LF1 encodes a novel protein of 804 amino acids. (A) Amino acid sequence of LF1. Underlined amino acid indicates location of lf1 amber stop codon. Sequence in boldface type is sufficient to rescue lf1 phenotype by transformation with p3.9NN plasmid (Figure 4). (B) Genomic sequence of the lf1 allele indicates a single-base-pair change from a G to a T leading to a premature stop codon at amino acid 87. (C) RNA blot analysis shows the 3.1-kb LF1 transcript is present in the lf1 mutant and (D) is not upregulated significantly after deflagellation. A total of 4–5 μg of poly(A) RNA was loaded per lane.

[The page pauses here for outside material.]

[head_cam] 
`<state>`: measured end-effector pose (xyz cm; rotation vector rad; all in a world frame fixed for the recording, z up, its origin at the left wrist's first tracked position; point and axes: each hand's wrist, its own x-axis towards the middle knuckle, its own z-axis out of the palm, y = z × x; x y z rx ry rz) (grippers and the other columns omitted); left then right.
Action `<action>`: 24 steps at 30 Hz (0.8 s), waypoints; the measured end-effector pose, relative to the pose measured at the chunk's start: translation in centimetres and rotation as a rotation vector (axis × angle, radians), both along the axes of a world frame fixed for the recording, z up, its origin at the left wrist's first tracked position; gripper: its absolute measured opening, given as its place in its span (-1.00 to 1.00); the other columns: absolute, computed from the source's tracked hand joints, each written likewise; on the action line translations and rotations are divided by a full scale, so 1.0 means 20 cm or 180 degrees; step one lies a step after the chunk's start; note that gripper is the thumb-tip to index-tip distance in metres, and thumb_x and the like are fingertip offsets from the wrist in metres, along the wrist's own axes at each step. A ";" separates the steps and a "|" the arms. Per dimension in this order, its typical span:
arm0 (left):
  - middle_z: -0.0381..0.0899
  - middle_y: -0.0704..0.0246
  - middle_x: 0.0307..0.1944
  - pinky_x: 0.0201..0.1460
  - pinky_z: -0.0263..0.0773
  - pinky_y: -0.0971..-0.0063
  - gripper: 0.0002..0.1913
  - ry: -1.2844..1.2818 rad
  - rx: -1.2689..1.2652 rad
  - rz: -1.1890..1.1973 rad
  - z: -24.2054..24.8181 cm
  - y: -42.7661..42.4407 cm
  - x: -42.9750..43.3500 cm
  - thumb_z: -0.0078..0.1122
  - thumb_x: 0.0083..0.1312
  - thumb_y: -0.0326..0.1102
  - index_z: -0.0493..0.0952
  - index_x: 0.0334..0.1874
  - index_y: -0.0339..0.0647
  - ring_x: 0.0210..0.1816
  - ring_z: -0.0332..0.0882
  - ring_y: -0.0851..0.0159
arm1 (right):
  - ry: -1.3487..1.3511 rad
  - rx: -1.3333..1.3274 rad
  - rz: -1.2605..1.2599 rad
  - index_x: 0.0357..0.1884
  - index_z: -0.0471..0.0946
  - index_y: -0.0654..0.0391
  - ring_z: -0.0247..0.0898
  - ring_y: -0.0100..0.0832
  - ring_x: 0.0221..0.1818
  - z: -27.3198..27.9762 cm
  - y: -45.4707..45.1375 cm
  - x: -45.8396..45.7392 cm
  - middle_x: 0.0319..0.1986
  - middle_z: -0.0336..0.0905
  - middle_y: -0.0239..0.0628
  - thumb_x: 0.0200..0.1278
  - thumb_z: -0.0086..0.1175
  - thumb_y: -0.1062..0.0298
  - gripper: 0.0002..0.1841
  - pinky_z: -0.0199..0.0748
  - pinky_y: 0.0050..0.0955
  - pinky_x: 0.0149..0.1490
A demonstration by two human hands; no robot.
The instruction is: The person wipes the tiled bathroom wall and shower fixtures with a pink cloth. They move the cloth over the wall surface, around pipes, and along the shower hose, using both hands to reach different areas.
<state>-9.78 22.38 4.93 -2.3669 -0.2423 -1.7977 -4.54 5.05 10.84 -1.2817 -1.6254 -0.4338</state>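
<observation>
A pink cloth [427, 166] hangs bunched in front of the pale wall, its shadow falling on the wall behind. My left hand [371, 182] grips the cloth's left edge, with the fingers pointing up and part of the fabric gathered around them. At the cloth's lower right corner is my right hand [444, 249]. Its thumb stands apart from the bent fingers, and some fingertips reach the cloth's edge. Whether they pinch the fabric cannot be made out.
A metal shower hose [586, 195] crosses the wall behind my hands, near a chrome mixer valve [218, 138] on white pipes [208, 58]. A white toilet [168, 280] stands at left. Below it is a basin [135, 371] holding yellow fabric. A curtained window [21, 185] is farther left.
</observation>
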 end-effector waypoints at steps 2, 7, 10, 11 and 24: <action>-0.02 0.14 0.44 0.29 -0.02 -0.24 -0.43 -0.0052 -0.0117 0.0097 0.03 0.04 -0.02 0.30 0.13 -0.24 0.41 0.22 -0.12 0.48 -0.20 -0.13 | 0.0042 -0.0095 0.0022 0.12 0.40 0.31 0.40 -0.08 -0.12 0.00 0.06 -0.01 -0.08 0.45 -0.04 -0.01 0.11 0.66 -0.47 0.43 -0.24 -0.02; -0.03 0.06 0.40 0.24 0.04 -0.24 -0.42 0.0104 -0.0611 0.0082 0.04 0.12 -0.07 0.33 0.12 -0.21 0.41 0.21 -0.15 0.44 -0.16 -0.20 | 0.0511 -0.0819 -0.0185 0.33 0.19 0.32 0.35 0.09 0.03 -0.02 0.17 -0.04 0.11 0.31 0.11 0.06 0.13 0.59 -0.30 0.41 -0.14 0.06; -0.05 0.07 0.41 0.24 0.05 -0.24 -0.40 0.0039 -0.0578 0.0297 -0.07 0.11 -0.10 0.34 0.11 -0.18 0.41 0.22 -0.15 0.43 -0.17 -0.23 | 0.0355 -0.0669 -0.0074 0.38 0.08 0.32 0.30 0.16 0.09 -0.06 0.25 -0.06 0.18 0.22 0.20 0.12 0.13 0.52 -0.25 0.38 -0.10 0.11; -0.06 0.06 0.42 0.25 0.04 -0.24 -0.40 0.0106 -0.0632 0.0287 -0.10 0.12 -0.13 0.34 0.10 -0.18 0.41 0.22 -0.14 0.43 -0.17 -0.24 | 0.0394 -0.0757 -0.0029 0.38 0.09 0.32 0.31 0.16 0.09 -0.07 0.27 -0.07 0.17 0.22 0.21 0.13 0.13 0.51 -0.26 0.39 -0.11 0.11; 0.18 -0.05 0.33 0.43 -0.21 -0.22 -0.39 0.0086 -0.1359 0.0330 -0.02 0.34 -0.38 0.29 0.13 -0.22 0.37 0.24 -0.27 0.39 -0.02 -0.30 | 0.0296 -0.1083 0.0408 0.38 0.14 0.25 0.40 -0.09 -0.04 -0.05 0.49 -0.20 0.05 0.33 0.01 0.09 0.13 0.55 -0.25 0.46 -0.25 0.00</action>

P, predeflagellation. A cDNA fragment from the 3′ end of the LF1 gene was used as a probe. The same result was obtained with a probe of a cDNA fragment from the 5′ end of the LF1 gene (data not shown). A fragment of the CRY1 gene (encoding the ribosomal protein S14) was radiolabeled and used as a hybridization control for equal loading.

Figure 6.—

HA-tagged LF1 is present in the cell body and flagella. (A) Restriction map of 7.2-kb genomic plasmid showing the placement of the triple HA tag within the LF1 gene. (B) Immunoblot using an HA antibody shows four HA-tagged lf1 rescued strains (E1, G9, G12, and G12) express the HA-LF1 tagged protein, whereas an lf1 rescued strain transformed with a plasmid lacking the HA tag is not reactive to the HA antibody. (C) Immunoblot using an HA antibody indicates HA-LF1p is present in whole cells, cell bodies, and flagella. Lanes 1, 2, and 3 show protein from whole cell, cell body, and flagella (30 μg). Lanes 4 and 5 show protein from whole cells and cell bodies (2 × 10⁶). Lanes 6, 7, 8, 9, and 10 show protein from flagella isolated from 2 × 10⁶ (1×), 2 × 10⁷ (10×), 1 × 10⁸ (50×), 2 × 10⁸ (100×), and 2 × 10⁹ (1000×) cells. (D) Immunofluorescence of HA-LF1 tagged cells. Shown are phenotypically rescued strains, G2 and E1, stained with anti-HA antibody (1 and 3) and anti-tubulin antibody (2 and 4) and wild-type cells lacking the HA tag stained with anti-HA (5) and anti-tubulin (6) antibodies.